Shaw knew better. He suffered a similar injury in high school and barely even blinked.
“It wasn’t the next game that he played. It was the next series,” said Lee Shaw, who’s now coaching at Rabun County High in Northeast Georgia where he grew up and played high school football. "That’s just Connor. He has an unbelievable sense of loyalty to the team and feels like he’s letting his team down if he’s not out there.
“It’s been that way since he started picking up a football.”
Shaw gets that fiery resolve honestly. He grew up in a sports-minded family where competition was a way of life.
His father, Lee, played football at Western Carolina. His mother, Dawn, played basketball at North Georgia College. His brother, Jaybo, played quarterback at Georgia Tech and then later Georgia Southern, and his sister, Anna Kate, is on a tennis scholarship at Georgia Southwestern.
“We competed in everything we did, and that tough mentality definitely comes from my parents,” Shaw said.
And when he says everything, he means everything.
“From rolling up windows the fastest to seeing who could buckle their seatbelts the fastest,” Lee joked.
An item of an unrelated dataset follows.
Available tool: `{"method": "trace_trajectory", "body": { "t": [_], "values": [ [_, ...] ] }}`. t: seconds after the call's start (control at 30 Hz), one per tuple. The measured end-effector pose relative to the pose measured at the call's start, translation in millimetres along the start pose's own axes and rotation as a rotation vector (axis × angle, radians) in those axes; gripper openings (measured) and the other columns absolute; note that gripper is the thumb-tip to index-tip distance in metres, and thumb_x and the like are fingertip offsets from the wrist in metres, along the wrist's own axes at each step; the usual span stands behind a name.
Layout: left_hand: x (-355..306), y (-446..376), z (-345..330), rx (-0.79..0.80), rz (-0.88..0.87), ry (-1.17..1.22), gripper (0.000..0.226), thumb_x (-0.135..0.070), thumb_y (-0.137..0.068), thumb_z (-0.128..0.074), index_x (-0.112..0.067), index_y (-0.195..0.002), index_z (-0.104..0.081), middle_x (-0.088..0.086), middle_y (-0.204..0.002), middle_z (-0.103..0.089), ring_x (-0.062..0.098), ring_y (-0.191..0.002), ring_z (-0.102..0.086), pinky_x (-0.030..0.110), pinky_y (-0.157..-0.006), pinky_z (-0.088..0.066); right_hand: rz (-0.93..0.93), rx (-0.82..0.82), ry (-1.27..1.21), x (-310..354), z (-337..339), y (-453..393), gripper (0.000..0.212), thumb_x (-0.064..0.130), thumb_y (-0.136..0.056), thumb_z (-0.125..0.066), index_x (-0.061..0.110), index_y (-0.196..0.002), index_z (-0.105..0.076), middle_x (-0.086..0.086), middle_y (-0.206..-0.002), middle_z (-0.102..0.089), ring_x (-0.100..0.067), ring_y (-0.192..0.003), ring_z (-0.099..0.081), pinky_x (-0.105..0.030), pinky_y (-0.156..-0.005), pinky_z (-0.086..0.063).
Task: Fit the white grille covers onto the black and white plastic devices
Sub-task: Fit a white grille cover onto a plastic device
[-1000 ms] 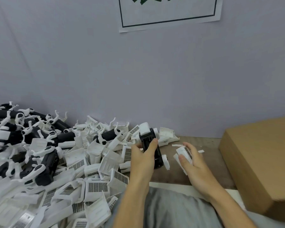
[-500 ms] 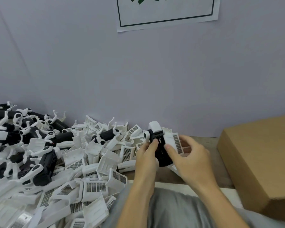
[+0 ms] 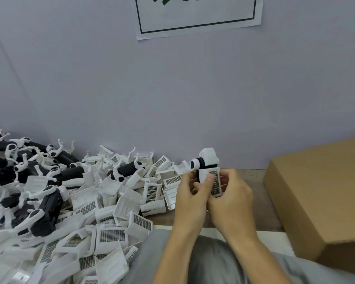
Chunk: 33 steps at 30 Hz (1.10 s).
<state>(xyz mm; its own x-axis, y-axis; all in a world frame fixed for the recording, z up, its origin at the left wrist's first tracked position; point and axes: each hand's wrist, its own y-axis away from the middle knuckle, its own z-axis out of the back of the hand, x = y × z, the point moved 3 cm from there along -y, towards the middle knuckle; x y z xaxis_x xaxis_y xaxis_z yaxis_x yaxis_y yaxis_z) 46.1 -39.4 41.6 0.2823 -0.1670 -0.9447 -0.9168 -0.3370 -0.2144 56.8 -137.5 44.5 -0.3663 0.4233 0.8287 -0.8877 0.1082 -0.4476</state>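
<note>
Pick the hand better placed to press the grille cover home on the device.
Right, probably. The right hand wraps the grille cover, thumb on its face, so it can push. The left hand grips the device from the other side, bracing it.

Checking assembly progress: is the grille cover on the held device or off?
On: the grille cover lies against the device, pressed by both thumbs. Fully seated: cannot tell.

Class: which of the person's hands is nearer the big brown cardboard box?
Right. The right hand holds the device beside the brown cardboard box; the left hand sits farther away, toward the parts pile.
</note>
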Motion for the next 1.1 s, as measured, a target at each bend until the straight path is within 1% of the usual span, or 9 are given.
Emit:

The family beach trips became miniature Superstars competitions.
“We’d have the nightly Putt-Putt tournaments and then the tennis tournaments where we’d divide up and play, and if we could have found a basketball goal somewhere, then it really would have been on,” Lee said.
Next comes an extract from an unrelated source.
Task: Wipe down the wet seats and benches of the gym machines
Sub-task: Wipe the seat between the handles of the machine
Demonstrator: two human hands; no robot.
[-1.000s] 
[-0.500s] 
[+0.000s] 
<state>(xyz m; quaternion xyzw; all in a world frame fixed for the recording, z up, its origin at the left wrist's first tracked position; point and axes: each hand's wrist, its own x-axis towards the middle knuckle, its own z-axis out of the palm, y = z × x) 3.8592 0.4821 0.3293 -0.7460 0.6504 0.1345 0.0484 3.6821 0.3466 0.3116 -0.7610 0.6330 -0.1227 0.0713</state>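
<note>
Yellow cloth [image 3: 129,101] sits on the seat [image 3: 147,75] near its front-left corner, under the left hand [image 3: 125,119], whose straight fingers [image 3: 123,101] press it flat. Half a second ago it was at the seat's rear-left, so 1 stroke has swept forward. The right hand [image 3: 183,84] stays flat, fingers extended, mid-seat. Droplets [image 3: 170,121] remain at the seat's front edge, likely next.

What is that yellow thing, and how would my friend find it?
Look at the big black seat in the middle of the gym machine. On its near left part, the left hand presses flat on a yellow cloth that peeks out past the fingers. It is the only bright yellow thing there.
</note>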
“It was competition 24-7. I didn’t let them win at anything until they earned it, and when they earned it, they would let me know real fast that they beat me.”
Even with the shoulder injury he suffered in the UCF game earlier this season, Shaw is significantly healthier than he was at any time a year ago when he fractured his scapula in his throwing shoulder against Vanderbilt in the opener and suffered a Lisfranc fracture in his left foot in late October against Tennessee.
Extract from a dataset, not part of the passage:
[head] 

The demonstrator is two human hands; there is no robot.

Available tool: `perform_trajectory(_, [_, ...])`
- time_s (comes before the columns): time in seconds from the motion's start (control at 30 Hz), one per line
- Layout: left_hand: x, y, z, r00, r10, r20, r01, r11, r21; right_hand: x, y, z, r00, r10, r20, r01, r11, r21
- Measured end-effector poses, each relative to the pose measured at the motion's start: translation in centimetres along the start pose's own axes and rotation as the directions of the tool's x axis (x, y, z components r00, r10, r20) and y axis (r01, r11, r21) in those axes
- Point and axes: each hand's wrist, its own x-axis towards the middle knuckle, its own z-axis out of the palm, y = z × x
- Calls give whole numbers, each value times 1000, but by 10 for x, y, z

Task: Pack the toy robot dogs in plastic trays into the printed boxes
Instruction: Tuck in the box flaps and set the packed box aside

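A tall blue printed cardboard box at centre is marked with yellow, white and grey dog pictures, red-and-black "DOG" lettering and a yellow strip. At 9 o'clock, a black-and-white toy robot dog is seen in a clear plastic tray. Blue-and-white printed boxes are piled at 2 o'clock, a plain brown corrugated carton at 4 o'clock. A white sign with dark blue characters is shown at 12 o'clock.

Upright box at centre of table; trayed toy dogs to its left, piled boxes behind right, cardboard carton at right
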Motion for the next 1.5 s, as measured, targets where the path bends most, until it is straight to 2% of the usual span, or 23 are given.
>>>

“I don’t see how he finished the season a year ago, to be honest with you,” said Lee, who typically drives all night to attend Shaw’s games on Saturdays after coaching his team on Friday nights.
“He’d run on the side of his foot for so long that he had to learn to walk heel-toe again. But, again, he’s just so driven to not let his team down.”
He’s equally determined to have his teammates’ backs. That was never more apparent than the aftermath of the Jadeveon Clowney dust-up two weeks ago when the Gamecocks’ star defensive end didn’t play against Kentucky. After the game, Shaw offered a passionate defense of Clowney and made it clear that there was no division in the Gamecocks’ locker room.
“It really did piss me off,” Shaw said. “Everybody around us was making it such a big deal even though it didn’t faze us in the locker room. People were really crucifying Clowney after one game, and people get hurt all the time. I had to step up and say something and make sure people realize that Clowney has helped us win a lot of big-time games and he will in the future as well.”
Those kind of leadership skills should serve Shaw well when he’s done with football.
He’s interesting in getting into special forces with the military and has a couple of buddies who are Army Rangers. He’s already gone sky-diving with them this offseason and is continually picking their brains.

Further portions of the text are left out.